Before stepping down last month, Attorney General William Barr said the Justice Department had not uncovered evidence of widespread voter fraud that would change the election’s outcome. Rosen, who was deputy attorney general, then became acting attorney general.
Trump had publicly and privately pressed for aggressive investigations into voter fraud in Georgia and elsewhere.
The Atlanta Journal-Constitution reported earlier on an audio recording of a conversation in which Trump unsuccessfully pressured Georgia Secretary of State Brad Raffensperger to help him “find” enough votes to overturn the Nov. 3 contest, which Biden won by nearly 12,000 votes.
In the recording, Trump refers to a “never-Trumper U.S. attorney there.”
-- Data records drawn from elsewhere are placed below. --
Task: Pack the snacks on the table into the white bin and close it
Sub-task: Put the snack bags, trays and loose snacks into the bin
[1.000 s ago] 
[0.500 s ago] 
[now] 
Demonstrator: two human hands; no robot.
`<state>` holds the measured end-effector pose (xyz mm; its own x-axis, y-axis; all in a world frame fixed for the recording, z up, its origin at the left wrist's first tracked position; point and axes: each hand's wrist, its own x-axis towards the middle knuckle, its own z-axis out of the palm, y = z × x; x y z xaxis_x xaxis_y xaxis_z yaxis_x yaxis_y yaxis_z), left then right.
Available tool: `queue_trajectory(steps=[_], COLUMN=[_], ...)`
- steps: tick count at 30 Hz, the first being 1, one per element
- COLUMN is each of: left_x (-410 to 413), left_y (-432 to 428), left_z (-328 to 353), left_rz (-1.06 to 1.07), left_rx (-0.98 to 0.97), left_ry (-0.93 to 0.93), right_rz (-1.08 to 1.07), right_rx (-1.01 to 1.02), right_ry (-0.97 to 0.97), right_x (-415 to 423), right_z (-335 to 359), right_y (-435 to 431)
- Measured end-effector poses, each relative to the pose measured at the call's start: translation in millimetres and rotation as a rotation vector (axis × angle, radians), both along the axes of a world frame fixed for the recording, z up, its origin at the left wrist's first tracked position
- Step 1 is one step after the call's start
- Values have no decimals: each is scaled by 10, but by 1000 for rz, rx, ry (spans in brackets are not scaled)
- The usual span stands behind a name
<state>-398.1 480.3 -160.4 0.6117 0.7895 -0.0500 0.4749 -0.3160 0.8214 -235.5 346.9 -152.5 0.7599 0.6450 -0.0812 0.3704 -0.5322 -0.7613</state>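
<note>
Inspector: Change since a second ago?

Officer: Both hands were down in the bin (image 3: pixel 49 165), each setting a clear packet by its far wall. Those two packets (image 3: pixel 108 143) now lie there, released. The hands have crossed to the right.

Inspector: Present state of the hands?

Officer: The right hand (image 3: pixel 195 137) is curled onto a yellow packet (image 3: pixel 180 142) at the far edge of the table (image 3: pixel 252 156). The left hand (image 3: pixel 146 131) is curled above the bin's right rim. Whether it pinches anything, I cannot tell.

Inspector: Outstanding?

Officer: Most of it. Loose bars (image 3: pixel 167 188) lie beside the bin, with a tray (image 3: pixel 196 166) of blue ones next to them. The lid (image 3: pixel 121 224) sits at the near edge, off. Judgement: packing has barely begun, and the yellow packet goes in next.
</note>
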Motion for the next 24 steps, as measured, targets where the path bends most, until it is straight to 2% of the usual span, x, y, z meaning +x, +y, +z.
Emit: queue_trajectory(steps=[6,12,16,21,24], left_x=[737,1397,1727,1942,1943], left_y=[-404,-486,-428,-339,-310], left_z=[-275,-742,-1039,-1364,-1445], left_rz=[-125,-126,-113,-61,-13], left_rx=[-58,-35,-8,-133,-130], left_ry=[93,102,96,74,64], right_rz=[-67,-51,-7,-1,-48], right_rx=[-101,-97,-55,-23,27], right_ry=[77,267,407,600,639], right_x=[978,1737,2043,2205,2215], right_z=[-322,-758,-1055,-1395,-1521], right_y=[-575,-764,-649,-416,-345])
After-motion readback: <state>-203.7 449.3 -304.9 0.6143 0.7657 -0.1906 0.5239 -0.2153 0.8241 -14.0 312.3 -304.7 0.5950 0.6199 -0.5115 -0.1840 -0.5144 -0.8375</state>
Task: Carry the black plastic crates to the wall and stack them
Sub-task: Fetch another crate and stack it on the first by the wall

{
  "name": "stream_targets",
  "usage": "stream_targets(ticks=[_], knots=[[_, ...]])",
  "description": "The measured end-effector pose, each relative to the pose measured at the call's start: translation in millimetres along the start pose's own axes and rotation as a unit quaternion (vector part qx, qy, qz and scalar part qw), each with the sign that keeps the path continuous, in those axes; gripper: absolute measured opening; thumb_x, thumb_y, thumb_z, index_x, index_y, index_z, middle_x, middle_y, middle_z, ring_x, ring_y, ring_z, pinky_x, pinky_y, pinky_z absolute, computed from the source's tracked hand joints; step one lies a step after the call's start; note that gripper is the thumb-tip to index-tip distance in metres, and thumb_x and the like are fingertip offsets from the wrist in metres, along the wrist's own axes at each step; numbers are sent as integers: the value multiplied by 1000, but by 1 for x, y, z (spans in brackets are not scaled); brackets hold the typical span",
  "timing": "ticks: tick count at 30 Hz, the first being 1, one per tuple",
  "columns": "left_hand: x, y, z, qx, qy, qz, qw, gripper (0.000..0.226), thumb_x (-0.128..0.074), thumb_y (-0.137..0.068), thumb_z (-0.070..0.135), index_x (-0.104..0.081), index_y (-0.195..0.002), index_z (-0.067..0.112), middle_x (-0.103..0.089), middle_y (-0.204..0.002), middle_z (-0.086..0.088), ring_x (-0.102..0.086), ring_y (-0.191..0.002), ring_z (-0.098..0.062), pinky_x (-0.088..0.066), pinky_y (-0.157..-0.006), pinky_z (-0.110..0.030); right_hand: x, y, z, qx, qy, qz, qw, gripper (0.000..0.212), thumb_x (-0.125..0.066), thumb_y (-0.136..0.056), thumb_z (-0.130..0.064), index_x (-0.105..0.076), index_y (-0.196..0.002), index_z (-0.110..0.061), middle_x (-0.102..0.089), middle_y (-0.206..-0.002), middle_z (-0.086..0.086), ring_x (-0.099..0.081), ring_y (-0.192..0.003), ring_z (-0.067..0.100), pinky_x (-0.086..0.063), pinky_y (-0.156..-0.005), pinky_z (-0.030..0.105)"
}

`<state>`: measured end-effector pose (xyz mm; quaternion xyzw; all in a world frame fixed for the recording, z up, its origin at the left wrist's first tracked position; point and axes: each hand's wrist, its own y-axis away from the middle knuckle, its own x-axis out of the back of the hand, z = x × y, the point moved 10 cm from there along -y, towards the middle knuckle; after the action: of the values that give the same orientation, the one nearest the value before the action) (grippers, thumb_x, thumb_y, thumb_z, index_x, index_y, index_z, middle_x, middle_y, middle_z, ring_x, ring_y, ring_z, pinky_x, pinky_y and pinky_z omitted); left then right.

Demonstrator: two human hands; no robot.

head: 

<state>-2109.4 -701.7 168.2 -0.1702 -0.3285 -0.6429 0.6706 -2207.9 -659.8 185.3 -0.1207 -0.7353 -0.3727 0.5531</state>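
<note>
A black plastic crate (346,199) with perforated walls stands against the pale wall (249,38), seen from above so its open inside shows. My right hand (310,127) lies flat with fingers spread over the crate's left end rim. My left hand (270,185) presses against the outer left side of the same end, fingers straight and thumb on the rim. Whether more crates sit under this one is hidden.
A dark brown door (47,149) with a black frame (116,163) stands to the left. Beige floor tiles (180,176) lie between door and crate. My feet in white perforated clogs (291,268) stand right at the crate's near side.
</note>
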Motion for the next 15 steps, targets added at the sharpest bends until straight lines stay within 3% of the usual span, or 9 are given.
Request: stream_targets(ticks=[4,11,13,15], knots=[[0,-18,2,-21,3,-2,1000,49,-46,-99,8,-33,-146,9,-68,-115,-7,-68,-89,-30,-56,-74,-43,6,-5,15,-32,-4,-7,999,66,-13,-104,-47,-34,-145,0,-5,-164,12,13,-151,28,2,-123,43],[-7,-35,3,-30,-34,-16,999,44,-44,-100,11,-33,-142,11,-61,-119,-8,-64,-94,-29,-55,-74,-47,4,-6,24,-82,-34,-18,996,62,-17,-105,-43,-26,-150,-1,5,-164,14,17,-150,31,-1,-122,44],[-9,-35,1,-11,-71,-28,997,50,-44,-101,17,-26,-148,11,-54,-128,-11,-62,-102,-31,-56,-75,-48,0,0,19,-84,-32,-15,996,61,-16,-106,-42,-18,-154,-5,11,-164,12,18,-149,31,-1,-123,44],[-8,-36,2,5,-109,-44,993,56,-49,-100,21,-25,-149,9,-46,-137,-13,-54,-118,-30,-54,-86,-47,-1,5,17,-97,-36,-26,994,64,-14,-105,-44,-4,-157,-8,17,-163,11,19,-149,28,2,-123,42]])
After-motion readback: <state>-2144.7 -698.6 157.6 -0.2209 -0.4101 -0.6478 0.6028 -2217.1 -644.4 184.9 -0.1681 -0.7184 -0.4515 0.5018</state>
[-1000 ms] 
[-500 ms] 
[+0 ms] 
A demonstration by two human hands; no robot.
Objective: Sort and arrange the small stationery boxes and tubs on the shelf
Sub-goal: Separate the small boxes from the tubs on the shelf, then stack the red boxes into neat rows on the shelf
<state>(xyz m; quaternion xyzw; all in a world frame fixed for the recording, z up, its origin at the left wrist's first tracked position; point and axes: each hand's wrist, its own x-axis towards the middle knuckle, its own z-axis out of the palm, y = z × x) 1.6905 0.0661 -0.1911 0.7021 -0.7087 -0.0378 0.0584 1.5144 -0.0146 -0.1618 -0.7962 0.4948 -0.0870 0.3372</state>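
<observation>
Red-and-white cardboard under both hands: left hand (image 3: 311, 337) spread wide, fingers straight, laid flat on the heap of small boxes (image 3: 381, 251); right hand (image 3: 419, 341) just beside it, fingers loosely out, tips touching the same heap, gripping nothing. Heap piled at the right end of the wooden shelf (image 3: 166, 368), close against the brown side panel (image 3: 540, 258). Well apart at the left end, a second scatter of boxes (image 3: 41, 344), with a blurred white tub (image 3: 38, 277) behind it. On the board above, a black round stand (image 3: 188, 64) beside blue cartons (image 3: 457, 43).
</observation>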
It’s unclear if he was referring to Byung J. “BJay” Pak, the then-U.S. attorney for the Northern District of Georgia, a Republican whom Trump had appointed. The Wall Street Journal reported the White House forced Pak to resign because Trump thought he wasn’t being sufficiently aggressive in probing allegations of election fraud.
Pak’s replacement as acting U.S. attorney in the district, Bobby Christine, told staffers in a conference call that he dismissed two election fraud cases on his first day in the position, according to an AJC report based on a recording of the conversation.
“I would love to stand out on the street corner and scream this, and I can’t,” Christine said in the recording.
“But I can tell you I closed the two most — I don’t know, I guess you’d call them high profile or the two most pressing election issues this office has,” he said. “I said I believe, as many of the people around the table believed, there’s just nothing to them.”
On Saturday, in the wake of the Times and Post reports, a spokesman for Christine’s office told the AJC, “We aren’t providing any comment on those stories.”
He declined to comment on or confirm any active investigations, citing department policy.
Efforts by the AJC to reach Pak for comment on Saturday were unsuccessful.
On Saturday afternoon, Senate Majority Leader Chuck Schumer, D-N.Y., shared the link to the Times report and tweeted: “The Justice Dept Inspector General must launch an investigation into this attempted sedition now.”